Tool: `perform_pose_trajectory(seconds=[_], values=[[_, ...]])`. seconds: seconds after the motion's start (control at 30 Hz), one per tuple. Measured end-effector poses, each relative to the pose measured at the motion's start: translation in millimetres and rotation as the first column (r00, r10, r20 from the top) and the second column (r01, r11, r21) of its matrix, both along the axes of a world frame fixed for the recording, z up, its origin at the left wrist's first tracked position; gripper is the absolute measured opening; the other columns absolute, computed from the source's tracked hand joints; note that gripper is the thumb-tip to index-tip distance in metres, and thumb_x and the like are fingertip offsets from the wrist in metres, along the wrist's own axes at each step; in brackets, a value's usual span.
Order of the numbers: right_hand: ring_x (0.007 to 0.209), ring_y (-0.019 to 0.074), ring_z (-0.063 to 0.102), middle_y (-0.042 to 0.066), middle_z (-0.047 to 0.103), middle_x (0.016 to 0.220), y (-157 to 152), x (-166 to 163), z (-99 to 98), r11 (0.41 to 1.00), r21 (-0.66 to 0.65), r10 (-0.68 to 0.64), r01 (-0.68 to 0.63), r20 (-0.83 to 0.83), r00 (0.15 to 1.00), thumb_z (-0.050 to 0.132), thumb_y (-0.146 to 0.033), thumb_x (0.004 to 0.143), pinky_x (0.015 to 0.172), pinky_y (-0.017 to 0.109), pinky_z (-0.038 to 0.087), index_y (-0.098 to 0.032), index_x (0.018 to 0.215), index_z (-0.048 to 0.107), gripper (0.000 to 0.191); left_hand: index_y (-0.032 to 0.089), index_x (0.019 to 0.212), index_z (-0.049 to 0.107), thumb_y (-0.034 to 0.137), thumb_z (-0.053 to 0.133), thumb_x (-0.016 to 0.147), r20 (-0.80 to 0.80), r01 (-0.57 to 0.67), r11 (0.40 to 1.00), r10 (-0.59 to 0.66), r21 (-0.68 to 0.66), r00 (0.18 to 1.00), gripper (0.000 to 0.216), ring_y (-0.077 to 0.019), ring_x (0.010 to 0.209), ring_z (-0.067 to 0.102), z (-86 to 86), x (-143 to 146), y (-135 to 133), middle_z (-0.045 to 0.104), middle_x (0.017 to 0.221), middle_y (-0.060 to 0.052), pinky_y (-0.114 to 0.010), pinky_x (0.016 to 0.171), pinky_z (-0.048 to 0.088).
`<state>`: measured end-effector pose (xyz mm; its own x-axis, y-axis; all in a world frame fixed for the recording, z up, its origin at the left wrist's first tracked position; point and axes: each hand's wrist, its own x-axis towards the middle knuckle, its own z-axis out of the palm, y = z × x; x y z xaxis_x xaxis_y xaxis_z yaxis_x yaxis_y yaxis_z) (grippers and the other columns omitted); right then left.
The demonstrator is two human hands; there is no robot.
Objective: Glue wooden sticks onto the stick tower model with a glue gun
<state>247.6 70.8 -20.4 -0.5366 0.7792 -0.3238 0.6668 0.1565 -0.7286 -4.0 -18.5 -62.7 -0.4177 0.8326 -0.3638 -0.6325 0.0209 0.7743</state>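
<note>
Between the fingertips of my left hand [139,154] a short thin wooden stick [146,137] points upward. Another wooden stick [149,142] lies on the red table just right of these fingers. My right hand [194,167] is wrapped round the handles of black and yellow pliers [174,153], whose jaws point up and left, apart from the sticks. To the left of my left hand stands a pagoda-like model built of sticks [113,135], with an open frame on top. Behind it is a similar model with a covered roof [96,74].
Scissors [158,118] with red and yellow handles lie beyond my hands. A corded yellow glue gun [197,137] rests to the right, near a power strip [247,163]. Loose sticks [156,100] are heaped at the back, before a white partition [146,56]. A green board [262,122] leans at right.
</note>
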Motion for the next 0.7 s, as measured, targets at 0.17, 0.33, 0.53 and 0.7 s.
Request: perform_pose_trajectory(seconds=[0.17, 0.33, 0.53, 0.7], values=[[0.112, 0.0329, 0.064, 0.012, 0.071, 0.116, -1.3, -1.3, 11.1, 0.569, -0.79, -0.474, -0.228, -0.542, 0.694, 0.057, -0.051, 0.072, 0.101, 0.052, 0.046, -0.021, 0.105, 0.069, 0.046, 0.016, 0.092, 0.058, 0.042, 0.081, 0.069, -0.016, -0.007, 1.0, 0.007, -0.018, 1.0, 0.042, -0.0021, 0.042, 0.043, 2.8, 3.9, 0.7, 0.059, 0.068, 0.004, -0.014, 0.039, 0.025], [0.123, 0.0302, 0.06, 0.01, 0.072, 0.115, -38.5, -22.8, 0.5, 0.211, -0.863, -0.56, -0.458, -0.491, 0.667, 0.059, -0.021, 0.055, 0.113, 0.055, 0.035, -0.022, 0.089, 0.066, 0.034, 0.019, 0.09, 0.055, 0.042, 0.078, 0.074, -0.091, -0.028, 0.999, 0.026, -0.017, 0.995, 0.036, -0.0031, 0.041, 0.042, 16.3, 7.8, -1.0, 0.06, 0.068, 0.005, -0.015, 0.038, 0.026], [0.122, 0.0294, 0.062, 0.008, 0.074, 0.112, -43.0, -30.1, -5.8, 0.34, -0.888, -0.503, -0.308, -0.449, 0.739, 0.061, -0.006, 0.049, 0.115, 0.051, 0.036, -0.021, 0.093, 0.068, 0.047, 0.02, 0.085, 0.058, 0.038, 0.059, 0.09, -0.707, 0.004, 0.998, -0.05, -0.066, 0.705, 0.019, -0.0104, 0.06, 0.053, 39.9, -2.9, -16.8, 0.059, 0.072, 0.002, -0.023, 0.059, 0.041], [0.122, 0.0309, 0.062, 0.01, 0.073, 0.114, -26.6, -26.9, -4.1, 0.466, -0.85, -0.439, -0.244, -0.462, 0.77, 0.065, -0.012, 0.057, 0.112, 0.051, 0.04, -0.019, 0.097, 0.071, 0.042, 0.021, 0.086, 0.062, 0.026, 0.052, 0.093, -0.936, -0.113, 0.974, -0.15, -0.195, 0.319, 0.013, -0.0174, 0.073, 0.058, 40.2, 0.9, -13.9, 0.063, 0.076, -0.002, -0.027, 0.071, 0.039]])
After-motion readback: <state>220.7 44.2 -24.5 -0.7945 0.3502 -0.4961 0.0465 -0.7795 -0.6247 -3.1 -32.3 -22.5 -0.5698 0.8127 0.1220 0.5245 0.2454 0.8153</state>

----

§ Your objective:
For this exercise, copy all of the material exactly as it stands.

§ Exercise solution:
Tool: `perform_pose_trajectory(seconds=[_], values=[[_, ...]])`. seconds: seconds after the motion's start (control at 30 Hz), one per tuple. Measured end-effector poses, each relative to the pose measured at the motion's start: translation in millimetres and rotation as the first column (r00, r10, r20 from the top) and the second column (r01, r11, r21) of its matrix, both along the axes of a world frame fixed for the recording, z up, its origin at the left wrist's first tracked position; gripper is the absolute measured opening; the other columns absolute, computed from the source's tracked hand joints; note that gripper is the thumb-tip to index-tip distance in metres, and thumb_x and the like are fingertip offsets from the wrist in metres, along the wrist's own axes at each step; in brackets, a value's usual span.
Order of the numbers: right_hand: ring_x (0.007 to 0.209), ring_y (-0.019 to 0.074), ring_z (-0.063 to 0.102), middle_y (-0.042 to 0.066), middle_z (-0.047 to 0.103), middle_x (0.016 to 0.220), y (-157 to 152), x (-166 to 163), z (-99 to 98), r11 (0.41 to 1.00), r21 (-0.66 to 0.65), r10 (-0.68 to 0.64), r01 (-0.68 to 0.63), r20 (-0.83 to 0.83), r00 (0.15 to 1.00), thumb_z (-0.050 to 0.132), thumb_y (-0.146 to 0.033), thumb_x (0.004 to 0.143), pinky_x (0.015 to 0.172), pinky_y (-0.017 to 0.109), pinky_z (-0.038 to 0.087), index_y (-0.098 to 0.032), index_x (0.018 to 0.215), index_z (-0.048 to 0.107), gripper (0.000 to 0.191); left_hand: index_y (-0.032 to 0.089), index_x (0.019 to 0.212), index_z (-0.049 to 0.107), thumb_y (-0.034 to 0.137), thumb_z (-0.053 to 0.133), thumb_x (-0.016 to 0.147), r20 (-0.80 to 0.80), r01 (-0.57 to 0.67), r11 (0.40 to 1.00), r10 (-0.59 to 0.66), r21 (-0.68 to 0.66), r00 (0.18 to 1.00), gripper (0.000 to 0.216), ring_y (-0.077 to 0.019), ring_x (0.010 to 0.209), ring_z (-0.067 to 0.102), z (-86 to 86), x (-143 to 146), y (-135 to 133), middle_z (-0.045 to 0.104), middle_x (0.017 to 0.221), middle_y (-0.060 to 0.052), pinky_y (-0.114 to 0.010), pinky_x (0.016 to 0.171), pinky_z (-0.048 to 0.088).
`<state>`: measured end-effector pose (xyz mm; its own x-axis, y-axis; all in a world frame fixed for the recording, z up, its origin at the left wrist's first tracked position; point and axes: each hand's wrist, its own x-axis towards the middle knuckle, its own z-axis out of the palm, y = z × x; x y z xaxis_x xaxis_y xaxis_z yaxis_x yaxis_y yaxis_z) (grippers and the other columns omitted); right then left.
The demonstrator is two human hands; there is no robot.
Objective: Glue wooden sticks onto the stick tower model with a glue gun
<state>247.6 70.8 -20.4 -0.5366 0.7792 -0.3238 0.6668 0.1565 -0.7286 -4.0 -18.5 -62.7 -0.4177 0.8326 -0.3638 -0.6325 0.0209 0.7743</state>
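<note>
Between the fingertips of my left hand [139,154] a short thin wooden stick [146,137] points upward. Another wooden stick [149,142] lies on the red table just right of these fingers. My right hand [194,167] is wrapped round the handles of black and yellow pliers [174,153], whose jaws point up and left, apart from the sticks. To the left of my left hand stands a pagoda-like model built of sticks [113,135], with an open frame on top. Behind it is a similar model with a covered roof [96,74].
Scissors [158,118] with red and yellow handles lie beyond my hands. A corded yellow glue gun [197,137] rests to the right, near a power strip [247,163]. Loose sticks [156,100] are heaped at the back, before a white partition [146,56]. A green board [262,122] leans at right.
</note>
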Motion for the next 0.7 s, as measured, targets at 0.17, 0.33, 0.53 and 0.7 s.
Request: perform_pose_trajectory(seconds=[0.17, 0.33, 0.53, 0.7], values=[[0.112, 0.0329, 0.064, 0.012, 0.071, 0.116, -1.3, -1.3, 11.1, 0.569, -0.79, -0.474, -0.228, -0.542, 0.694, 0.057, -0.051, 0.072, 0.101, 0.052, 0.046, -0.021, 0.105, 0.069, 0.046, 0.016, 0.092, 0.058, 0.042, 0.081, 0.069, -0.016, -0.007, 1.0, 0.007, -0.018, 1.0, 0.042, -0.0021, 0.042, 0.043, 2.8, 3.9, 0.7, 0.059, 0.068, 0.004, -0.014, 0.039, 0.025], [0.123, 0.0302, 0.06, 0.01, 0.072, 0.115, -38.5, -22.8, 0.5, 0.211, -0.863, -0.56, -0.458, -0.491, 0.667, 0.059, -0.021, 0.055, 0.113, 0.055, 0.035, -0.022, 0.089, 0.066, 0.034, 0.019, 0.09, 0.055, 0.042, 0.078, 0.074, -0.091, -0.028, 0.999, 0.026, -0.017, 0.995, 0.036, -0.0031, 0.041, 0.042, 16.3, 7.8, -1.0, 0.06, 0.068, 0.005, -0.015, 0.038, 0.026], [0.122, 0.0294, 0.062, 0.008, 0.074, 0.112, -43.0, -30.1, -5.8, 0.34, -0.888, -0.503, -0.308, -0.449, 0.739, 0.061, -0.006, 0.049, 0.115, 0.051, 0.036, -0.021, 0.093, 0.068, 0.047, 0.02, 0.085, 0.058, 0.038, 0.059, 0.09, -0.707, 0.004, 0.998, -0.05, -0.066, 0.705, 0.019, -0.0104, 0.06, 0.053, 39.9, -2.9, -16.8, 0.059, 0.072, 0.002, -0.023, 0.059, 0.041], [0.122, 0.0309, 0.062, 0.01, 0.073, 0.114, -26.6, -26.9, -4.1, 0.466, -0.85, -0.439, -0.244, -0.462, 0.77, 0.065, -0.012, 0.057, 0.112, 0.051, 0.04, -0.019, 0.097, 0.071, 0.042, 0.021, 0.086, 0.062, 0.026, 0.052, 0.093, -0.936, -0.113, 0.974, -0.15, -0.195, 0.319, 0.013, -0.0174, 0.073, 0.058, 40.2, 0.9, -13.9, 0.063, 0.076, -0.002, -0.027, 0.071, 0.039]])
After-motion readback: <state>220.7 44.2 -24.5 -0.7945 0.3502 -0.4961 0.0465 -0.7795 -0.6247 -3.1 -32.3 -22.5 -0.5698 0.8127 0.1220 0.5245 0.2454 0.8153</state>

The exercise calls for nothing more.